Anneannesinden kendisine kalan bir sandığı teslim alan Sami, sandığın içinden çıkanlardan ilk anda pek mutlu olmaz.

Sandıktan hat sanatıyla ilgili bazı malzemeler ve hat sanatıyla kartona yazılmış, eski yazılı rulo yapılarak sandığa yerleştirilmiş, bir yazı çıkmıştır.

Yazıyı okuyamadığı için hat sanatıyla uğraşmış, uğraşan insanları aramaya başlar.

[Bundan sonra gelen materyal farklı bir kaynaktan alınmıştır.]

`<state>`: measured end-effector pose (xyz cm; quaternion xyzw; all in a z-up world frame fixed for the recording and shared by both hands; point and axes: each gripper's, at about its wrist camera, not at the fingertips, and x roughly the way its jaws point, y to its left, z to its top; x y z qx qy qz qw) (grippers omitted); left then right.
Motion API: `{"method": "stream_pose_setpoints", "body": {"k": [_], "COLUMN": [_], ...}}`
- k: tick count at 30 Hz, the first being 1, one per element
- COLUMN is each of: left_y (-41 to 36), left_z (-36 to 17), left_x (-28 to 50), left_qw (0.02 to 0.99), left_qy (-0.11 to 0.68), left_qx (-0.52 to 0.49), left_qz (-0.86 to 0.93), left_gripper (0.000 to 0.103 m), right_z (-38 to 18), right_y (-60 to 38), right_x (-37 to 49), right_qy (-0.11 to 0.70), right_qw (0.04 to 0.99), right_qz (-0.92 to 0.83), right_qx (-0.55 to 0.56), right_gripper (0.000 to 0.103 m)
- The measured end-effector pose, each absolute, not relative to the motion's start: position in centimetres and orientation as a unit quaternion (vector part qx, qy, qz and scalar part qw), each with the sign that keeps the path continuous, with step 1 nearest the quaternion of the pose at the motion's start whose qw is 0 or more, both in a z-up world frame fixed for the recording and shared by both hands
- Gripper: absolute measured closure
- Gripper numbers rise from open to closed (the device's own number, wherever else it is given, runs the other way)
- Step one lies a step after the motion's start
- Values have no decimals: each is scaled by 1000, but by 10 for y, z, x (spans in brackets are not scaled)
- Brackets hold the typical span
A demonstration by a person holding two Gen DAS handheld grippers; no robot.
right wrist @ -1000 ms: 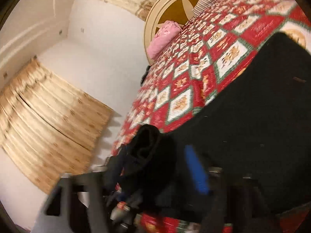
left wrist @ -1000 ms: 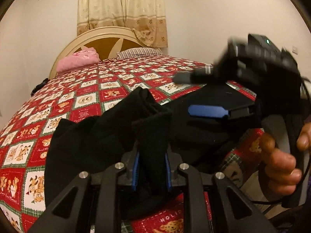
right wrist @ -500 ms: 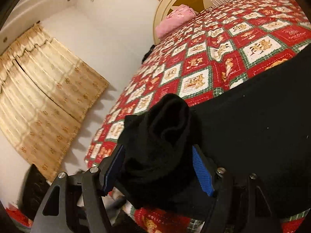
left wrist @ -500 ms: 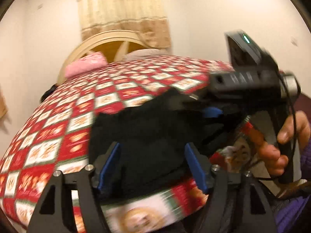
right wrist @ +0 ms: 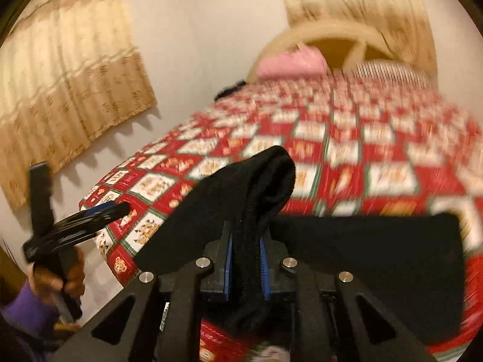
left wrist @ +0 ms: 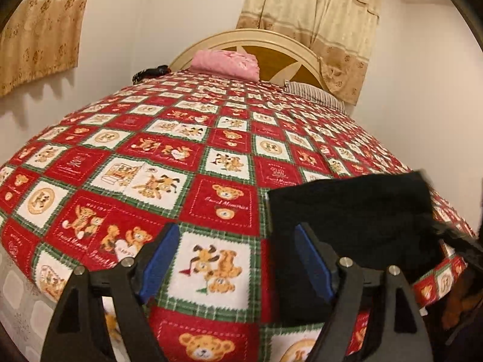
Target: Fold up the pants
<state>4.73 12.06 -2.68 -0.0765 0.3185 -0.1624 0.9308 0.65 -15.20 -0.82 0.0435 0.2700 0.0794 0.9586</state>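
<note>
Black pants [left wrist: 356,229] lie folded near the front right corner of the bed with the red teddy-bear quilt [left wrist: 187,150]. My left gripper [left wrist: 238,259] is open and empty, over bare quilt just left of the pants. My right gripper [right wrist: 245,259] is shut on a bunched fold of the black pants [right wrist: 253,193], which stands up between its blue pads. The rest of the pants [right wrist: 380,253] lie flat to its right. The left gripper [right wrist: 84,211] shows at the left in the right wrist view, held by a hand.
A pink folded blanket [left wrist: 226,61] and a striped pillow [left wrist: 314,96] lie at the headboard [left wrist: 259,42]. A dark object [left wrist: 151,72] sits at the far left bed edge. Curtains hang on the left wall [left wrist: 39,27] and behind the bed [left wrist: 320,21].
My left gripper let go of the pants, opened and swung left over bare quilt. My right gripper closed on a bunched fold of the pants and turned toward the headboard.
</note>
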Motion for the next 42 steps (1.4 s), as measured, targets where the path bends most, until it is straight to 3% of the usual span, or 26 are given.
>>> {"method": "stream_pose_setpoints", "body": {"k": [5,11,15,26,31,36,42], "left_y": [96,54,23,-16,-20,-18,-1], "left_z": [-21,-17,-18,-35,-43,-65,-55], "left_x": [58,64,70,63,63,59,45], "left_qw": [929,922,916,899,893,895,902], "left_qy": [320,323,333,364,381,395,383], "left_qx": [-51,-20,4,33,29,14,21], "left_qz": [-178,-214,-224,-242,-237,-208,-199], "left_gripper": [22,22,22,22,21,8,7], "right_z": [10,-32,-58,-40,-52,-58,-19], "right_y": [-202,-267,-274,-282,-295,-310,-282], "right_x": [-17,-26,-23,-31,-27,-36,-59], "right_qy": [277,327,336,322,354,325,240], "right_qw": [960,942,938,940,930,935,956], "right_qz": [37,-26,-52,-31,-35,-25,-139], "right_qx": [24,76,73,106,86,141,94], "right_gripper": [88,88,87,87,87,83,77]}}
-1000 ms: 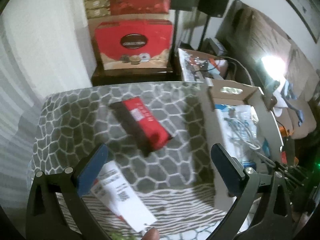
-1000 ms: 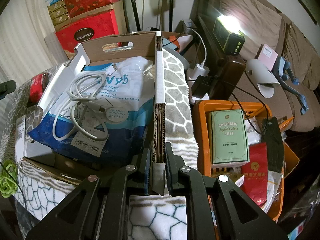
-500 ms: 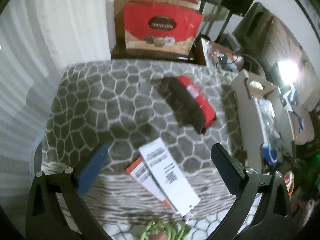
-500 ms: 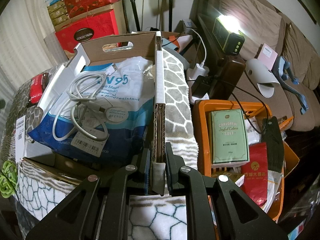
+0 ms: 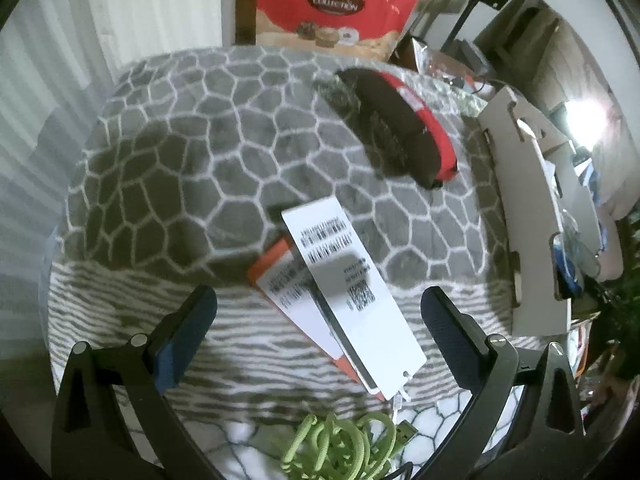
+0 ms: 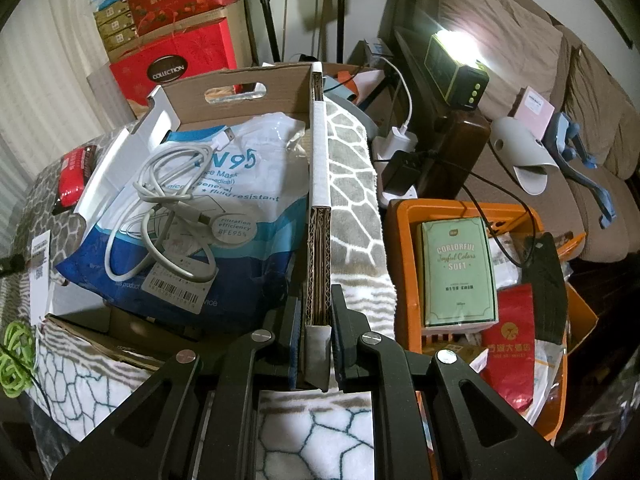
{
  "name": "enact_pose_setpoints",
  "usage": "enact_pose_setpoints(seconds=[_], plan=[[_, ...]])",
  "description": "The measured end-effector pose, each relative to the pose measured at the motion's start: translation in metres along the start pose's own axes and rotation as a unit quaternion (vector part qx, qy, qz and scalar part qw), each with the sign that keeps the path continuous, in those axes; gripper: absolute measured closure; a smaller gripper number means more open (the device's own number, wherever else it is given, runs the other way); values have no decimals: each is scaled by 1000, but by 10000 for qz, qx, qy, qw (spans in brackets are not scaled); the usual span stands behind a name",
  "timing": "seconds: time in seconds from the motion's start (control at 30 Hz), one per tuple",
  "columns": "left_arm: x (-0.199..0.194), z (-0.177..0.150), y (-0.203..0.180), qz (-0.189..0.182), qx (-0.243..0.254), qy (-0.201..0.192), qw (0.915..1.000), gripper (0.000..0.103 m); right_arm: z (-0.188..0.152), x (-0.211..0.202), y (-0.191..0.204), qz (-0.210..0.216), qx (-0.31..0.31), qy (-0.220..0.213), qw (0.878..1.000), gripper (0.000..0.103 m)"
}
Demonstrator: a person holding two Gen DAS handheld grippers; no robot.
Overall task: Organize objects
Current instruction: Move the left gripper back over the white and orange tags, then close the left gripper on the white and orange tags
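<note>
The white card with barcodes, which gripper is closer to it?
Left. The left gripper hangs open right over the white card, which shows between its fingers. The right gripper is off to the side, shut on the cardboard box wall.

The room was dim, lit mostly by a glaring lamp [image 6: 460, 46] that blew out to white. The left wrist view was motion-blurred, smearing the white card [image 5: 352, 292]; fisheye distortion bent both pictures' edges into dark corners.
</note>
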State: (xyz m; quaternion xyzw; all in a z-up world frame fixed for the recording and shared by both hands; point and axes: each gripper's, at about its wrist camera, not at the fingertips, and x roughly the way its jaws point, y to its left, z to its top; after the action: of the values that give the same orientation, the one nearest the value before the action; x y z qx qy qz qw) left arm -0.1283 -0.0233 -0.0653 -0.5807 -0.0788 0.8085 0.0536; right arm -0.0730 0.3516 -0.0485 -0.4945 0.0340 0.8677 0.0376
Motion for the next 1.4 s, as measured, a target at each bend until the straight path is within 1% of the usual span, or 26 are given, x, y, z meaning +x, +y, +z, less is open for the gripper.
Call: enact_pose_setpoints(seconds=[0.07,0.17,0.3,0.43,0.53,0.6,0.7,0.83,0.97,1.0,1.03,1.07,1.1,1.13,1.2,1.23,1.3,1.4], plan=[[4,-3,-2,-18,-16,50,10000,2,0,0,1,-5,-7,3,10000,91],[11,-6,-5,-36,-29,153,9999,6,0,0,1,-8,-13,4,10000,91],[17,-5,-8,-9,-9,260,9997,16,0,0,0,-2,-2,1,10000,91],[17,-5,-10,23,16,255,9997,23,0,0,1,-4,-9,2,10000,91],[17,-6,-12,71,53,223,9997,31,0,0,1,-5,-7,4,10000,91],[17,-5,-14,62,61,219,9997,39,0,0,0,-10,-8,1,10000,91],[17,-4,-20,78,116,191,9997,46,0,0,1,-4,-7,5,10000,91],[19,0,-30,-140,138,250,9995,48,0,0,2,-8,-12,6,10000,91],[22,4,-43,-194,179,291,9992,47,0,0,2,-9,-11,5,10000,91],[23,4,-46,-163,225,281,9992,49,0,0,0,-12,-11,7,10000,91],[23,3,-50,-124,279,259,9992,51,0,0,0,-12,-10,7,10000,91],[24,4,-54,-71,345,232,9991,59,0,0,1,-12,-12,8,10000,91],[24,3,-57,-41,380,205,9991,65,0,0,0,-12,-14,7,10000,91],[23,2,-59,-59,393,183,9990,68,0,0,1,-12,-12,6,10000,91],[23,4,-61,-108,373,162,9991,78,0,0,1,-8,-12,5,10000,90],[22,5,-62,-102,368,128,9992,80,0,0,1,-8,-12,6,10000,90],[19,7,-62,-159,321,46,9993,91,0,0,2,-9,-14,6,10000,90],[9,9,-62,-306,296,-93,9991,97,0,0,2,-16,-15,7,10000,90]])
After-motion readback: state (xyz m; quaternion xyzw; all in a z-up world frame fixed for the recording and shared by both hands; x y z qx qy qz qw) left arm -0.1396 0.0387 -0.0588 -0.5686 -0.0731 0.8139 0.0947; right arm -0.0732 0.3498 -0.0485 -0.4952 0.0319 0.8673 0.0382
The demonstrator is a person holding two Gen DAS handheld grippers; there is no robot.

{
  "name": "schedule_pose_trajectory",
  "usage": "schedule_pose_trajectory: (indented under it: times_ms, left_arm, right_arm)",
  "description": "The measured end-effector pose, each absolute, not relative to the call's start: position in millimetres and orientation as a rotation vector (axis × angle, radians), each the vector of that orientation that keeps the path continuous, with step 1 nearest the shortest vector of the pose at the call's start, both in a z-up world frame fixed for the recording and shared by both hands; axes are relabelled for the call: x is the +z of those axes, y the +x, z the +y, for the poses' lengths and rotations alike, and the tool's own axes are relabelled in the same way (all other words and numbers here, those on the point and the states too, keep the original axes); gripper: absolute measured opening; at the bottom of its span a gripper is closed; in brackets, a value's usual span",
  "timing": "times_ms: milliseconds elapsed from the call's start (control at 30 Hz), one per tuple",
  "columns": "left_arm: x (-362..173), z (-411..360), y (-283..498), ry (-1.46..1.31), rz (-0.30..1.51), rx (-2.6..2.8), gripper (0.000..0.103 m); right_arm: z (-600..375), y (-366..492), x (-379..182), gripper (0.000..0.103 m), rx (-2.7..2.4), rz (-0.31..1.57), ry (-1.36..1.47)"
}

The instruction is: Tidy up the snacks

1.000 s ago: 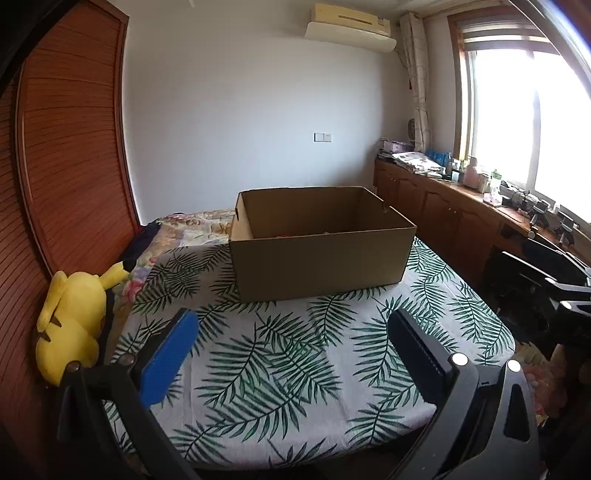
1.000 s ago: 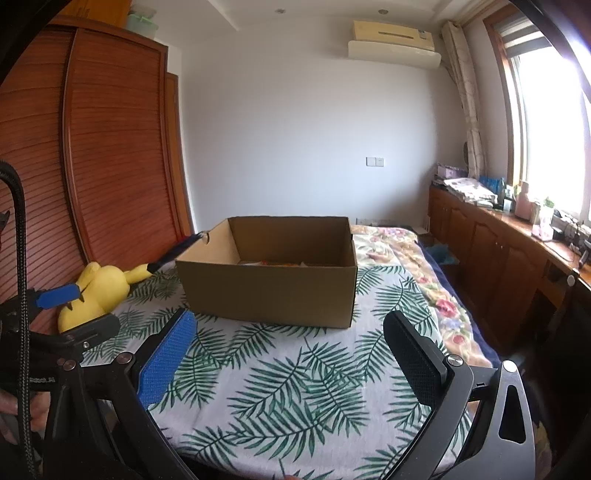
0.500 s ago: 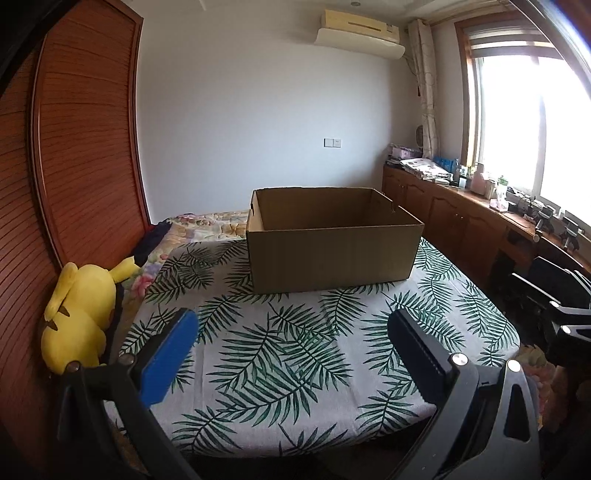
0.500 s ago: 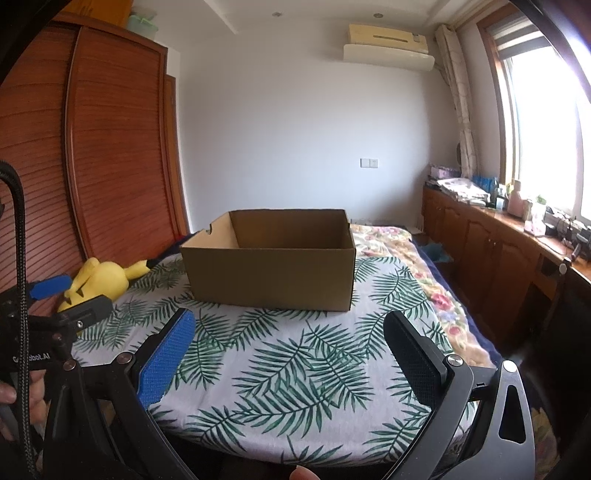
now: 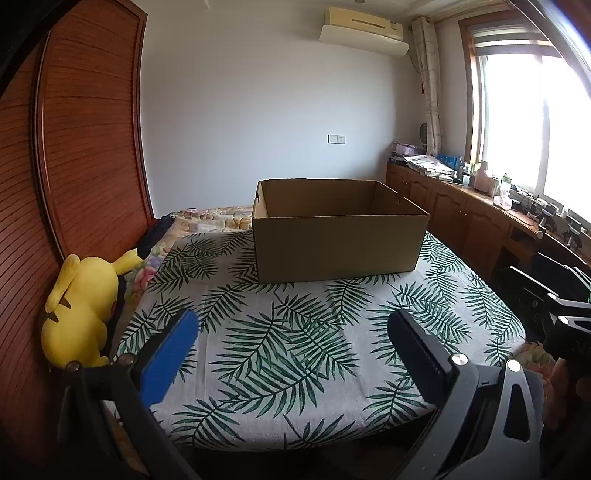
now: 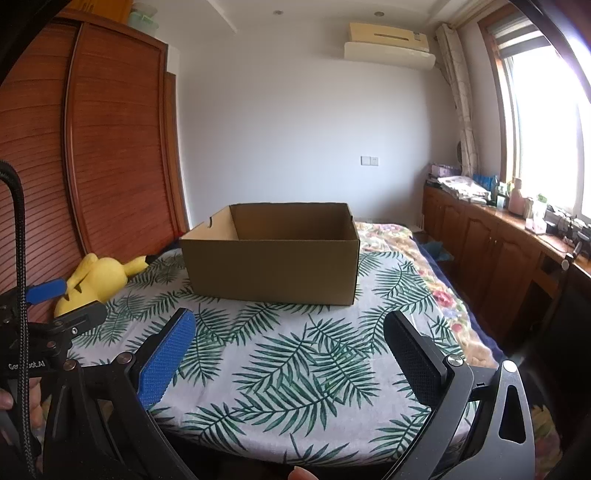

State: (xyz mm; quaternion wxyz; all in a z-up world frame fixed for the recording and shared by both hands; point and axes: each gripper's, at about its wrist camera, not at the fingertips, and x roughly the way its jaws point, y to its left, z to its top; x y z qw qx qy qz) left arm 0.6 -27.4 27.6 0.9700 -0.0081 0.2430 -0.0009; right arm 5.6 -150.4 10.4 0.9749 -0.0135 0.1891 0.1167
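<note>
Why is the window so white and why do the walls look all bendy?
Left wrist view: the window is blown out by daylight, so nothing outside shows, and the fisheye lens curves the wooden wardrobe. Right wrist view: same white glare at the window, same bowed wardrobe; the cardboard box stays sharp.

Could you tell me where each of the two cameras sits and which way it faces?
Left wrist: rides the left gripper, open, facing across the leaf-print cloth to the cardboard box; the right gripper shows at the right edge.
Right wrist: rides the right gripper, open, facing the box from further right; the left gripper shows at left.
Shared: box, cloth, yellow plush, air conditioner.
</note>
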Motion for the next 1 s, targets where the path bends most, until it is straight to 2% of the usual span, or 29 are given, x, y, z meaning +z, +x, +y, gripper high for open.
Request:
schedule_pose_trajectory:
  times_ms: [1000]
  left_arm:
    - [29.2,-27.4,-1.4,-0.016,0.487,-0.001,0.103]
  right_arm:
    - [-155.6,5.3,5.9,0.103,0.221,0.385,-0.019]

Konuyla ilgili insanlara ulaşıp kağıtta ne yazdığını öğrenince de kafası iyice bulanır, içi kararır, merakı artar.





 

‘’ HOŞÇA BAK ZATINA KİM ZÜBDE-İ ALEMSİN SEN, MERDÜM-İ DİDE-İ EKVAN OLAN ADEMSİN SEN.’’

 

Sinan ayrıca hat sanatıyla yazılmış bu kağıdın da belli bir alıcısı olduğunu, açık arttırma yoluyla epeyce bir para ettiğini de öğrenir.

Film aslında belki de hat sanatını sevdirme ve tasavvuf ile ilgili yazılmış ve çekilmiş olsa da, içinde garip bir aşk hikayesi oluşturulmaya da çalışılmış ve epeyce de iç burkuyor çünkü o aşk, aşk olmuyor.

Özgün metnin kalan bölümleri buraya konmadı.